Feb. 7—More than five days after the due date for a cryptocurrency mining company in the Falls to stop operating and deliver a check for more than half a million dollars in fines to the city, the facility continues to operate and there is no cash in the municipal coffers.
That’s because lawyers representing the Falls and U.S. Bitcoin have failed to agree on the language of a draft order to enforce a ruling by State Supreme Court Justice Edward Pace that found that a crypto-mining facility on Buffalo Avenue was deliberately operating in violation of the city’s zoning code.
Pace ruled on Jan. 25, that if U.S. Bitcoin continued to operate their Buffalo Avenue facility, he would impose fines of $10,000 a day through Feb. 1 and then increase the fines to $25,000 a day until the cryptocurrency mining stopped. The justice imposed the fines, dating back to Dec. 9, when Supreme Court Justice Frank Sedita III first issued a temporary restraining order (TRO) that directed U.S. Data Technologies Group Ltd. and U.S. Data Mining Group Inc, doing business as U.S. Bitcoin, to stop operating while lawyers for the Falls sought a preliminary injunction to force their cryptocurrency mining facility to comply with a new zoning ordinance governing high energy use industries.

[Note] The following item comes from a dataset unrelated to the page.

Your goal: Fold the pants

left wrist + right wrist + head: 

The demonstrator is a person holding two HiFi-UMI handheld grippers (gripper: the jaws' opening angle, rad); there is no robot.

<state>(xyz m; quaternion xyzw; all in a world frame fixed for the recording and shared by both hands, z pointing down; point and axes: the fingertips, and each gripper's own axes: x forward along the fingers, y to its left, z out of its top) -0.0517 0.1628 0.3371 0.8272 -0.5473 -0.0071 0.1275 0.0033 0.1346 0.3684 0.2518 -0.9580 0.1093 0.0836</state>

“If, by January 31, (the cryptocurrency mining operation) has not shut down, then a check should be delivered to the city of Niagara Falls on February 1 for $540,000,” Pace said in his ruling from the bench.
However, Pace directed lawyers representing the city to draft an order for him to sign that would enforce his ruling. In such cases, the attorneys who draft an order routinely share it with opposing counsel.
In this case, the attorney representing U.S. Bitcoin, John Bartolomei, has reportedly raised objections “to every proposed draft order.” The Gazette has learned that Pace has given the lawyers in the case until Wednesday to resolve the objections or the justice is prepared to either adopt one of the current drafts from the city’s lawyers or craft his own order.
A check by a Gazette reporter on Monday afternoon showed that the U.S. Bitcoin facility was continuing to operate. That operation would mean that fines against the company are continuing to accrue.
Bartolomei, who vigorously protested Pace’s ruling, has indicated that he would appeal the decision to the State Supreme Court Appellate Division Fourth Department in Rochester. However, as of Monday, no appeal has been filed and so Pace’s decision remains in place.
Attorneys for the Falls had asked Sedita, who recently transferred some of his caseload to Pace, to find U.S. Bitcoin in contempt of court for violating his TRO that directed them to shut down their Buffalo Avenue facility, which the city charges is creating “a public nuisance” and engaging in “ongoing violations” of the city’s Zoning Code.
Sedita issued the restraining order on Dec. 1. It directed U.S. Bitcoin to cease “engag(ing) in “any and all forms of cryptocurrency mining” pending the outcome of a hearing on the city’s request for a preliminary injunction that seeks to shutdown three cryptocurrency mining facilities currently operating in the city “unless and until” they comply with a recently enacted series of amendments to the city’s Zoning Code that govern the location and operation of high-energy use industries such as data centers and crypto-mining facilities.
City lawyers have noted that one of the crypto-mining facilities immediately shut down its operations when the Falls filed its motion for the preliminary injunction. That facility has since begun the process of applying for permits to re-open.
A second facility has been shuttered since the summer because of a fire in a substation on its property.
However, Dan Spitzer, an outside special counsel to the city on zoning matters, has argued that U.S. Bitcoin has “thumbed its nose” at Sedita’s TRO.
On Dec. 8, the city filed its request for a contempt citation asking Sedita, and now Pace, to impose a “daily fine” against U.S. Bitcoin for it’s alleged ongoing violations of the temporary restraining order. City lawyers have also asked Pace to issue an order directing National Grid to cut off electrical power to the property U.S. Bitcoin rents.
Pace has set a date for further hearings on that request.
Bartolomei, who has asked Pace to dismiss the city’s motion for a preliminary injunction, vacate or modify Sedita’s TRO and not find U.S. Bitcoin guilty of contempt, said forcing his client to stop operating would cause “impermissible damage” to his client’s business. He said the Buffalo Avenue facility has more than 12,000 computers “connected in a complicated system” and using “expensive software.”
“The abrupt shutdown of these systems will cause impermissible damage,” Bartolomei told the justice. “If this facility is damaged it will be in the vicinity of $20 to $30 million and the city doesn’t have the money (to pay for that damage). It’s an abuse of power. A tyrannical abuse of power.”
However, Edward Perlman, another outside counsel for the city, has told the court that U.S. Bitcoin is resisting shutting down because its operations are creating an average of four coins a day, with an individual value of $20,000 each.